Electronic cigarettes, also known as e-cigarettes, are battery-operated products designed to deliver nicotine, flavor and other chemicals. They turn nicotine, which is highly addictive, and other chemicals into a vapor that is inhaled by the user. According to the Centers for Disease Control and Prevention, e-cigarette use among middle school and high school students tripled in just one year. In 2014, almost 48 percent of adults who currently smoke have tried an e-cigarette, up from 21 percent just three years prior.

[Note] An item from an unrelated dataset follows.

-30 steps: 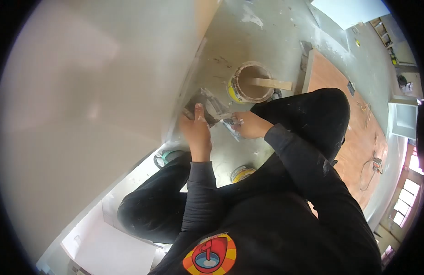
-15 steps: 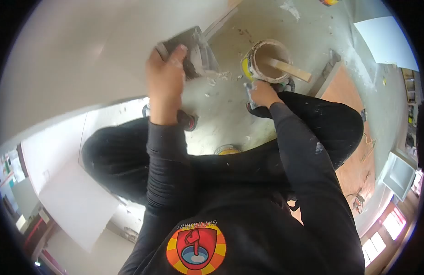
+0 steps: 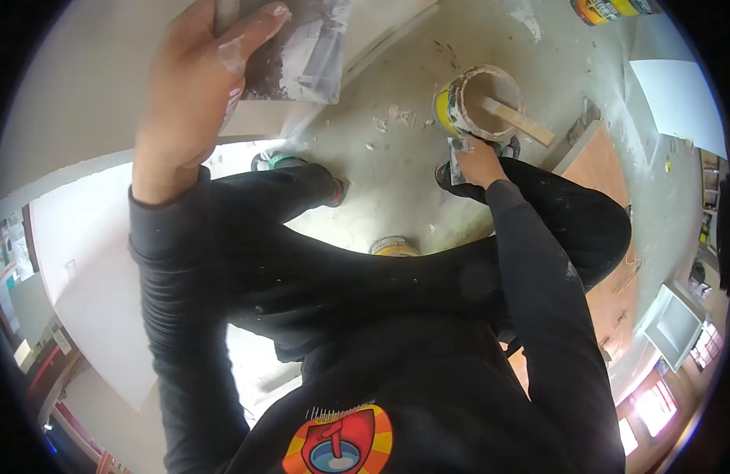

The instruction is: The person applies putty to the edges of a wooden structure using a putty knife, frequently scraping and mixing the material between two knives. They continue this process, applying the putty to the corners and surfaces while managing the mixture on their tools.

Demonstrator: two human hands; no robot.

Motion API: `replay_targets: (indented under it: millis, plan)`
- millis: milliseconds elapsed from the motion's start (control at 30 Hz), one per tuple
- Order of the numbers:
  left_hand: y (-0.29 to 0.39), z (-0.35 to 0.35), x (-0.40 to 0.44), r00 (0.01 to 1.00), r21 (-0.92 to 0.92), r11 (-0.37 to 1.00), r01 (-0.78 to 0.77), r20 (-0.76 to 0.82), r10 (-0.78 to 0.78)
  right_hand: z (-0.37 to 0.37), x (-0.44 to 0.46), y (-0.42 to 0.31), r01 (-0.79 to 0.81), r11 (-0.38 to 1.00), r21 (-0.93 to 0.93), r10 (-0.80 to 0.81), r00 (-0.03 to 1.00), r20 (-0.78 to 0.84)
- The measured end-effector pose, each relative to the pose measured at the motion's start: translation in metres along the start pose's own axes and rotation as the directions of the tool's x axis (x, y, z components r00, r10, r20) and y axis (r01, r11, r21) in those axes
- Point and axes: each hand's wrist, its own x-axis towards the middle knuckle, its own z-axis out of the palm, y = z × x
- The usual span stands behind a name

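My left hand (image 3: 187, 99) is closed around the handle of a plastering trowel (image 3: 308, 59), its rectangular blade smeared with whitish compound. The trowel is over the pale board (image 3: 73, 95) at upper left; whether it touches the board I cannot tell. White smears mark the thumb and palm edge. Low beside my right knee, my right hand (image 3: 483, 163) grips a small putty knife (image 3: 457, 160) with compound on its blade. Just beyond that hand stands a crusted, yellow-labelled bucket (image 3: 457, 103) of beige compound, with a wooden stick (image 3: 519, 120) leaning in it.
Another tub (image 3: 393, 246) stands on the floor between my legs. Printed cans (image 3: 610, 8) are at the top right. Dried lumps dot the floor (image 3: 381, 170). A wooden board (image 3: 606, 170) lies to the right, near a white tray-like piece (image 3: 673, 325).
My left hand and the trowel have moved up and left, closer to the camera. My right hand stays low by the bucket with the putty knife. The view has shifted slightly.
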Motion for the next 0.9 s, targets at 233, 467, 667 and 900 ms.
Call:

As you may know, the FDA regulates both the safety and the effectiveness of human drugs, biologics (e.g., vaccines, blood, and blood components), medical devices, and animal drugs. As the safety and efficacy of e-cigarettes have not been fully studied, consumers of e-cigarette products currently have no way of knowing whether e-cigarettes are safe, what chemicals are in e-cigarettes, how much nicotine or other potentially harmful chemicals are being inhaled during use, or if there are any benefits associated with using these products.
In 2009, Congress passed the Family Smoking Prevention and Tobacco Control Act (P.L. 111-31). This legislation gave the FDA the authority to reduce youth smoking, prevent the sale of tobacco to minors, help current smokers quit, and reduce the toxicity of tobacco products. This legislation also gave the FDA the legal authority necessary to regulate several tobacco products, including cigarettes, smokeless tobacco, and cigars. In addition, the Family Smoking Prevention and Tobacco Control Act includes a provision that requires new tobacco products to be approved by the FDA before they go to market. Under the law, a tobacco product is considered new if it is first introduced on the market after February 15, 2007. On April 24, 2014, the FDA issued a proposed rule to extend their authority to cover additional tobacco products, including electronic cigarettes. This proposed rule also lists the date at which a tobacco product is considered new as February 15, 2007. You can learn more by visiting the FDA’s website at http://www.fda.gov/TobaccoProducts/Labeling/ucm388395.htm.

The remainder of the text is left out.